With slight increases in both production and new orders, companies have maintained their workforce and purchasing activities almost unchanged in the first month of 2024. The near-stability of operational capacity in the context of a rebound in new orders has led to an increase in backlogs for the second consecutive month in January. Though mild, the pace of backlog growth is the most significant since March 2022.

Some companies have opted to fulfill orders with finished goods from stock to cater to customers. As a result, post-production inventory has decreased after remaining unchanged in the last month of 2023. Purchased inventory also decreased as production needs increased while purchasing activities remained nearly unchanged. The decrease in pre-production inventory is substantial and the strongest since June last year.

Transportation delays and logistical issues have contributed to extended supplier delivery times in January, marking the first decline in vendor performance in over a year. However, the extent of delivery time extension is slight.

The transportation-related issues causing delivery delays have also led to increased transportation costs at the beginning of the year, resulting in continued significant increases in input prices. Companies have also reported increases in fuel and road-related expenses.

Despite continuing significant increases in input costs, demand optimism has prompted Vietnamese manufacturers to reduce selling prices. The reduction in output prices has ended a prolonged period of price increases. Confidence in future production prospects has decreased to a seven-month low and below the historical average of the PMI index as companies have concerns about economic conditions. However, manufacturers, on the whole, remain cautiously optimistic, hoping for improved demand and customer numbers, and through plans to launch new products.
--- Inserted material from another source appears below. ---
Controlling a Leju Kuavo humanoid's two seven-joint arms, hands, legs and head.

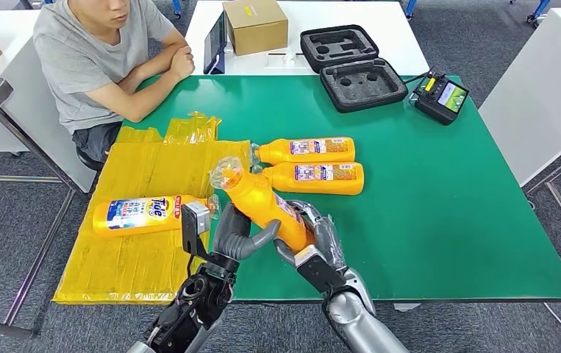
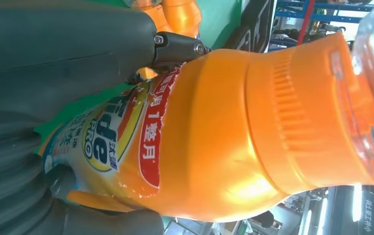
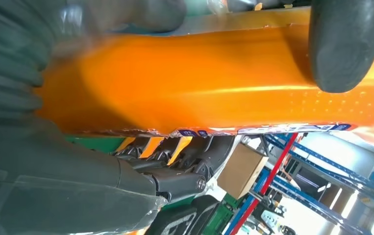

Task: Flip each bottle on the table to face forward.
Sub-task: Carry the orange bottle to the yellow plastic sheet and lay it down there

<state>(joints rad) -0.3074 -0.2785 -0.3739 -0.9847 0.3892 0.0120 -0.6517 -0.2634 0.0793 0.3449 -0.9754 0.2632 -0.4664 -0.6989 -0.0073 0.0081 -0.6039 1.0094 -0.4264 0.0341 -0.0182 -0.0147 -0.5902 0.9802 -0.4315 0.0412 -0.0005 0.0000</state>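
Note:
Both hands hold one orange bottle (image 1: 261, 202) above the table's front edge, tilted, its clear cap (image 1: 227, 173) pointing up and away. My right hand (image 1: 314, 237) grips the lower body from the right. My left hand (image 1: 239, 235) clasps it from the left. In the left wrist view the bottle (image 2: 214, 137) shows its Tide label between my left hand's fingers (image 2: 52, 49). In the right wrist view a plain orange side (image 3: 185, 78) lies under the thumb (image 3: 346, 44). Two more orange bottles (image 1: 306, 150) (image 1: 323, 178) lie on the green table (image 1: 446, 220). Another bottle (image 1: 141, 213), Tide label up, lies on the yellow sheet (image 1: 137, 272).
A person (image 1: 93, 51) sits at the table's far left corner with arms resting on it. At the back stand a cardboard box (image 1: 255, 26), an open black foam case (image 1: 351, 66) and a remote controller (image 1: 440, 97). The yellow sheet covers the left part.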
Commenting on Vietnam’s January 2024 PMI, Andrew Harker, Economics Director at S&P Global Market Intelligence, said:

“This is an encouraging start to 2024 for Vietnam’s manufacturing sector as it witnesses positive strides in new orders and production. Nevertheless, the corresponding increases are only modest and insufficient to convince companies to hire more employees or expand purchasing activities. Backlogs keep increasing as industry capacity remains the same. There have been reports of transportation and delivery issues in January, leading to delayed delivery times and higher costs. However, companies have lowered selling prices, reflecting relatively weak demand.”